Боже, сколько мы наслышались и в Петербурге и в Кишиневе о том, что «все предусмотрено» и «все подготовлено». До берегов Дуная предполагался форсированный марш при полном комфорте: продовольственные склады, ломящиеся от припасов; бесперебойная замена павших лошадей; повсеместно исправные мосты; приемные пункты для отставших и заболевших; готовые к услугам почтовые учреждения с телеграфными аппаратами… Короче, нас уверяли, что «все предусмотрено», «все готово» к стройному шествию вослед белому полотнищу с восьмиконечным голубым крестом – стягу нашего главнокомандующего великого князя Николая Николаевича Старшего.
Добро бы на все это поддались мы, штатские, так нет, и офицеры.
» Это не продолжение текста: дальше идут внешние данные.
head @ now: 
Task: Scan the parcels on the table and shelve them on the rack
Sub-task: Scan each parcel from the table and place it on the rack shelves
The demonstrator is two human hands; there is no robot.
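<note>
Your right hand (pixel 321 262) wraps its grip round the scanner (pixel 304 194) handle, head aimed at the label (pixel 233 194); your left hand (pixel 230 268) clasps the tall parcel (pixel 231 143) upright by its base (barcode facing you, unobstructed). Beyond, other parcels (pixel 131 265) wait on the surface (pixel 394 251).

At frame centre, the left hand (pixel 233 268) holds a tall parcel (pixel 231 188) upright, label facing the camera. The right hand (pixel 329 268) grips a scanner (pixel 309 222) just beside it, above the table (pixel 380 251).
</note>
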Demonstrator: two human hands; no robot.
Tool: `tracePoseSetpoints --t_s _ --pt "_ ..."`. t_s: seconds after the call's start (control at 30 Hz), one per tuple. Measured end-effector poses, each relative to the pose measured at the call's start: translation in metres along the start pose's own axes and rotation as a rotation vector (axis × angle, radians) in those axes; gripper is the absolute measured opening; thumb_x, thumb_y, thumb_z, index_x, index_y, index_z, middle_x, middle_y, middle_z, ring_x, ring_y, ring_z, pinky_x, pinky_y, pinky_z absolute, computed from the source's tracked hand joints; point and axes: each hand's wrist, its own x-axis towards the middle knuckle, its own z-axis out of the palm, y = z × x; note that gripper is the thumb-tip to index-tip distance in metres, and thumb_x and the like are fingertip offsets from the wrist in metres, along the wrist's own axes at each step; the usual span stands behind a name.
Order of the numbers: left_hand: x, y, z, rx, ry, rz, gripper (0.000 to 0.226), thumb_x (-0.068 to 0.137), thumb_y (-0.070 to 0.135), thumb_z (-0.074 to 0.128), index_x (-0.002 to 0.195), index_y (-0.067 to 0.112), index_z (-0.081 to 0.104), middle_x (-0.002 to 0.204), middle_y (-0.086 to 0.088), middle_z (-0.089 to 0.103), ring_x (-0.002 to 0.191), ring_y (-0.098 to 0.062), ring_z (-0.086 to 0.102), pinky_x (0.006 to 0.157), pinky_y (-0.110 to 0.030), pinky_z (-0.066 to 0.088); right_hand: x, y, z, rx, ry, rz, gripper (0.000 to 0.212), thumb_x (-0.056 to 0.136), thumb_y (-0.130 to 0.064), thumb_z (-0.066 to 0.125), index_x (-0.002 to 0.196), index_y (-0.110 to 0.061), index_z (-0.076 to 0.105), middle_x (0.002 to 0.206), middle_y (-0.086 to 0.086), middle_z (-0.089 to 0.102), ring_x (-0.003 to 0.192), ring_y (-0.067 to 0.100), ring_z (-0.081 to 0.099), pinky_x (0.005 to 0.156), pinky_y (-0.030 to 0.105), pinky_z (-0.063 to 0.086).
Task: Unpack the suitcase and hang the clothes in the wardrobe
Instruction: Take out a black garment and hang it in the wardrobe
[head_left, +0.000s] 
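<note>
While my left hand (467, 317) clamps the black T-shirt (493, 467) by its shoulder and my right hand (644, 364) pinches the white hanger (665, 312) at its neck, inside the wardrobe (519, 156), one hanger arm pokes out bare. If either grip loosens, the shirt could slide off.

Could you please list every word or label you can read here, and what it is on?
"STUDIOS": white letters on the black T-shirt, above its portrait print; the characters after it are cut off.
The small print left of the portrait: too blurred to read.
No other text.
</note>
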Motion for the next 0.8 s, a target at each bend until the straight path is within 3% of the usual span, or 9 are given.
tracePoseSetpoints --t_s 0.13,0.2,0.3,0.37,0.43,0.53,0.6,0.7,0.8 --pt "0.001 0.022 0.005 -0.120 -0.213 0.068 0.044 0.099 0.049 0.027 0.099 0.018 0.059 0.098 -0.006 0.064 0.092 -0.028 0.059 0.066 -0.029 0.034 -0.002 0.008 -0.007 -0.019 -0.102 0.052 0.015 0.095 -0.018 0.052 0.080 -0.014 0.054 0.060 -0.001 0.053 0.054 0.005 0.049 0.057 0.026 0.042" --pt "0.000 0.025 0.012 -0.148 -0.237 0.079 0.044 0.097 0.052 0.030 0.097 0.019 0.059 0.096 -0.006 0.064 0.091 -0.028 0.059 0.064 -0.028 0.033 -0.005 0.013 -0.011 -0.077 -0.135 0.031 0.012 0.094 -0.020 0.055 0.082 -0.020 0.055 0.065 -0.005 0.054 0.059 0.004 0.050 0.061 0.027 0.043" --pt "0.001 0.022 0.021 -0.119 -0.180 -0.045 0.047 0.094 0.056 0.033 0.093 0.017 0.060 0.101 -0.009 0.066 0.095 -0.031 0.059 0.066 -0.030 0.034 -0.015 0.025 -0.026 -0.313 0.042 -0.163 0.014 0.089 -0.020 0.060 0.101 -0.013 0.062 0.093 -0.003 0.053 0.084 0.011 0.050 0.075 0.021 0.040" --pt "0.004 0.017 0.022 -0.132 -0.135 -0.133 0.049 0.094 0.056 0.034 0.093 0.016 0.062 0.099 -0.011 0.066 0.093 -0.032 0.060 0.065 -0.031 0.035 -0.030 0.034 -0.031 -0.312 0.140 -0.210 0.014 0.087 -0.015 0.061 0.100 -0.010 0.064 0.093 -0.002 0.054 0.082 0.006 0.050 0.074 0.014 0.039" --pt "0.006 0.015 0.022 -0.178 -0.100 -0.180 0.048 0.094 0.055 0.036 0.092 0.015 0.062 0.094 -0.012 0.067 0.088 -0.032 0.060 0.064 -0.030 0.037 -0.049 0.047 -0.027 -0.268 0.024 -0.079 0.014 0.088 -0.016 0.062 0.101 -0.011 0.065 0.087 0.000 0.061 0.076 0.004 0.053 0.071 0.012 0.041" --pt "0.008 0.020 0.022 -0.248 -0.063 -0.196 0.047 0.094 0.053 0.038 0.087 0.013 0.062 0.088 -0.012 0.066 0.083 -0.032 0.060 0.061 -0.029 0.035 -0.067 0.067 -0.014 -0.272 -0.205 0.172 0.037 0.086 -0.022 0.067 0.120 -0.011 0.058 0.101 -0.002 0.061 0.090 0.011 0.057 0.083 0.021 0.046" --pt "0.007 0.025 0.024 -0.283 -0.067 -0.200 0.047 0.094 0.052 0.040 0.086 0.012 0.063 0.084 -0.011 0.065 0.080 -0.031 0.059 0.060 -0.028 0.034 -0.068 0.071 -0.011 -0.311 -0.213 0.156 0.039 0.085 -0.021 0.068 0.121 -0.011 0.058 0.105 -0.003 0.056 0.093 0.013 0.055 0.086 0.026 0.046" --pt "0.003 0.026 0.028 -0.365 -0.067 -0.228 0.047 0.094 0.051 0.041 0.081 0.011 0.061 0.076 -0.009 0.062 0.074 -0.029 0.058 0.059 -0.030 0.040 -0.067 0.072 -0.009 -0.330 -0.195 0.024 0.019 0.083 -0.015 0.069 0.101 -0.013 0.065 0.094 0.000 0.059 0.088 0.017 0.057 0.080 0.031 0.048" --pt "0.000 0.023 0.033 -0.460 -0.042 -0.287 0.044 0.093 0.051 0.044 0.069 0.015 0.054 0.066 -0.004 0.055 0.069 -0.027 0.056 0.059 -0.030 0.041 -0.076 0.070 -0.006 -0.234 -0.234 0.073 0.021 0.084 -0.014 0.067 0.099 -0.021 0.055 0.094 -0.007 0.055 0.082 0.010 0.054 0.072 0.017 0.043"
Старые и опытные, которые помнили Севастополь или видели Туркестан, хмурились, но либо помалкивали, либо рассказывали молодым о захватывающих ощущениях, которые испытываешь в бою.
Похмелье настигло скоро.
В продовольственных складах хлеб был плесневелый, затхлый, с зеленью; из каравая вырежешь ломоть, и только; вино было разбавлено до такой степени, что уж лучше было бы пить чистую воду; мосты и гати снес или разворотил паводок; квартирьеры куда-то исчезали, никто не знал, где и как размещаться; солдатам, выбившимся из сил, недоставало подвод; обозы вязли в грязи по ступицы. Прибавьте желудочные болезни, прибавьте простуды вследствие переходов через реки вброд или вплавь на лошадях…
А как обстояло дело медицинское, милосердное? Совсем иначе, нежели в прекрасно переплетенных отчетах, всеподданнейше посвященных государыне императрице. Просто диву даешься, перелистывая меловую бумагу этих отчетов, эти таблицы, чертежи, выкладки: вот уж поистине бумага все терпит!
О, Россия! «Входящие», «исходящие», паникадила, наполненные чернилами. Один лишь наш дивизионный лазарет за один лишь семьдесят седьмой год изготовил 12 тысяч «исходящих». Врачи, изнуренные ампутациями и зондированиями, изнывавшие от холода или зноя, обречены были еще и каторге делопроизводства.
Помню, наш хирург на позициях около Плевны в лютую стужу получил очередную порцию запросов из Военно-медицинского управления, вольготно расположенного далеко в тылу. Сжав зубы, он нацарапал огрызком карандаша: «Непременно отвечу после того, как мы оттаем – я и мой пузырек с чернилами».
Незадолго до войны какие-то изобретательные головушки сбыли армии новые госпитальные линейки. Они приятно поражали обилием металлической снасти – винтов, гаек, цепей и цепочек. Свежекрашеные, расположенные в ряд, с грозно задранными толстыми оглоблями, ковчеги производили внушительное впечатление. Правда, шутники предлагали заранее столковаться с турецкими генералами, дабы те позволили нашей армии двигаться только по шоссейным дорогам, а то, мол, не ровен час, и эти «крейсеры» рассыплются на проселках.
И точно, госпитальные фуры, огромные рыдваны, уже на первых верстах стали терять металлическую снасть и ломаться.
Дальше – хуже. Каждой линейке полагалась четверка лошадей, и лошадей нагнали больше комплекта. Но каких? Разнесчастных одров, бельмистых, а то и вовсе слепых. Как же таким было превозмочь жирную, вязкую, разлившуюся до горизонта весеннюю распутицу? Где им было взять балканские крутизны? Где им было волочить «крейсер», даже и с выносной парой?
Под стать лазаретным лошадям лазаретная прислуга из стариков-запасных. Фельдфебели пытались учить их «по-своему», а в ответ на заступничество сестер милосердия сокрушенно вздыхали:
– Эх, да я об них все руки обколотил! С этаким народом никакого маневра!